Wednesday, August 23, 2017

Cessna 180, N1585C: Accident occurred August 20, 2017 at Parlin Field Airport (2B3), Newport, Sullivan County, New Hampshire

The National Transportation Safety Board did not travel to the scene of this accident.

Additional Participating Entity:
Federal Aviation Administration / Flight Standards District Office; Portland, Maine

Aviation Accident Preliminary Report - National Transportation Safety Board:

NTSB Identification: ERA17LA290
14 CFR Part 91: General Aviation
Accident occurred Sunday, August 20, 2017 in Newport, NH
Aircraft: CESSNA 180, registration: N1585C
Injuries: 1 Uninjured.

This is preliminary information, subject to change, and may contain errors. Any errors in this report will be corrected when the final report has been completed. NTSB investigators may not have traveled in support of this investigation and used data provided by various sources to prepare this aircraft accident report.
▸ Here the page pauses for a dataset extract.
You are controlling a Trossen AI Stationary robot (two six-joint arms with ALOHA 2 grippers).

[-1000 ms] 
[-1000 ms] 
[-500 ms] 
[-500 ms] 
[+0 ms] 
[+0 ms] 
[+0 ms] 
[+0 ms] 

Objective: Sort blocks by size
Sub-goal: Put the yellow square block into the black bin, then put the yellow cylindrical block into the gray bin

On August 20, 2017, about 1700 eastern daylight time, a Cessna 180, N1585C, was substantially damaged while taxiing for takeoff at Parlin Field Airport (2B3), Newport, New Hampshire. The commercial pilot was not injured. The airplane was being operated under the provisions of 14 Code of Federal Regulations Part 91 as a personal flight. Visual meteorological conditions prevailed at the time and no flight plan was filed for the flight that was originating at the time of the accident, and was destined for Rutland-Southern Vermont Regional Airport (RUT), Rutland, Vermont.
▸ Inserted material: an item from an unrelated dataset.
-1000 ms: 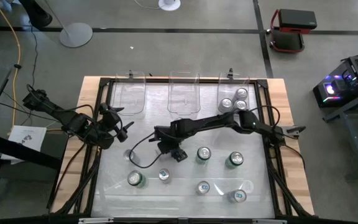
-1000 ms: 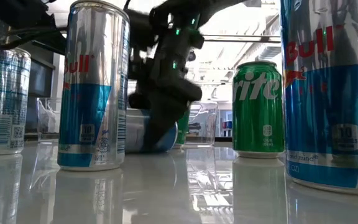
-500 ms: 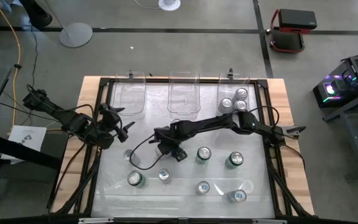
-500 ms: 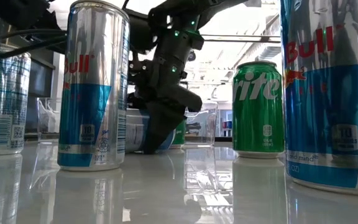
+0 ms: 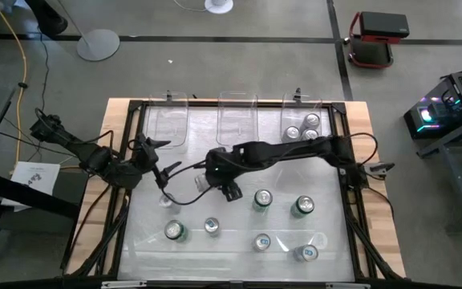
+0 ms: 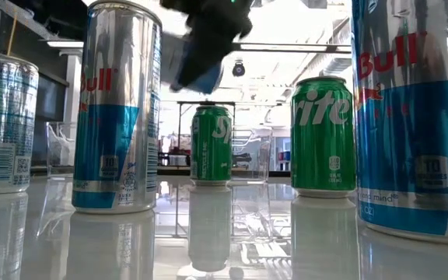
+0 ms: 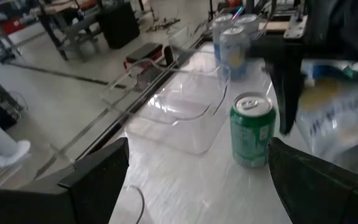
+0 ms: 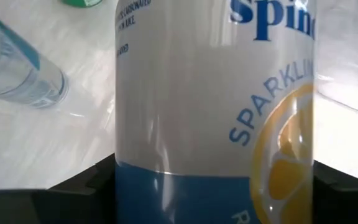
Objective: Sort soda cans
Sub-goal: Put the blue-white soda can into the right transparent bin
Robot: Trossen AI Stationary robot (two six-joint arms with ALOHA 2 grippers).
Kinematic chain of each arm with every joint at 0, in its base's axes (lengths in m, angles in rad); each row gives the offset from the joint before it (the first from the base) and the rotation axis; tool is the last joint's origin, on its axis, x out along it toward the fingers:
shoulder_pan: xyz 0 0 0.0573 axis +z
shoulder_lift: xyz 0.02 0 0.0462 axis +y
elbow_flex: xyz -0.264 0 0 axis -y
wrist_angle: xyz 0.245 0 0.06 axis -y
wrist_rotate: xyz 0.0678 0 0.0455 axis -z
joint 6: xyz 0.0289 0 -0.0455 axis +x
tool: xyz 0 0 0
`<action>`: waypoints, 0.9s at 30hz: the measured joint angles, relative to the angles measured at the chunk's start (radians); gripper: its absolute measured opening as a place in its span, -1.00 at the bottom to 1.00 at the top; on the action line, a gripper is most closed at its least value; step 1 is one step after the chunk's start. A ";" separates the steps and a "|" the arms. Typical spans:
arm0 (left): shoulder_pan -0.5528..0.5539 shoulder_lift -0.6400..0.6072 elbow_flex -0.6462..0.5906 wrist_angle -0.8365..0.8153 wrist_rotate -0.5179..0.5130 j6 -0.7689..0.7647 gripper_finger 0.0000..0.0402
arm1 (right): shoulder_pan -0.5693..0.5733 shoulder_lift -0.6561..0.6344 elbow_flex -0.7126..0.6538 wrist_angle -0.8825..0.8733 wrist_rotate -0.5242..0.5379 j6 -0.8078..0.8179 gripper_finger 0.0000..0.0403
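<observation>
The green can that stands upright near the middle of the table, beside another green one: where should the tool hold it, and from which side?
Probably the round side wall of the green can, near mid-height, pinched on two opposite sides. It stands upright and apart from the other green can, so coming down from above looks safest.

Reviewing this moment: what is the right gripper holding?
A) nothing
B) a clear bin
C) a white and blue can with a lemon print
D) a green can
C: in the right wrist view the white and blue can with a lemon print fills the space between the right gripper's fingers, and the low view shows it lifted above the table.
</observation>
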 joint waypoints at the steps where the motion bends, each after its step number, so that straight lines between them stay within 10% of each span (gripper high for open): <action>1: 0.000 0.000 0.000 0.013 0.000 0.014 0.77 | 0.004 -0.020 0.000 -0.020 0.019 0.013 0.37; 14: 0.037 0.000 0.000 0.023 -0.024 0.080 0.77 | 0.079 -0.295 -0.187 -0.262 0.194 0.320 0.37; 20: 0.052 0.000 0.000 0.037 0.003 0.138 0.77 | 0.137 -0.654 -0.687 0.052 0.398 0.610 0.37; 27: 0.131 0.036 0.000 0.413 0.321 0.382 0.77 | 0.224 -0.949 -1.218 0.684 0.756 0.751 0.37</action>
The pilot stated that prior to the flight, he performed a preflight inspection of the airplane with no discrepancies noted. After engine start he performed an engine run-up, and reported no issues with the brakes during the initial taxi or engine run-up. He then back-taxied to the approach end of runway 36. While taxiing, he noted the left brake pedal did not line-up exactly with the right brake pedal; however, he noted that the difference in brake pedal position had been that way for a while. He continued to taxi, steering with the tailwheel. When near the approach end of the runway he started to slow down; the left brake was normal, but the right brake pedal traveled completely to the floor. In an effort to avoid trees off the side of the runway, he intentionally ground-looped the airplane. He believed the airplane ground-looped twice, and on the second turn, he added power to get some rudder authority which only exacerbated the turn. The right wing impacted the ground, and was substantially damaged, before the airplane came to rest.

The airplane was recovered for further examination of the right brake.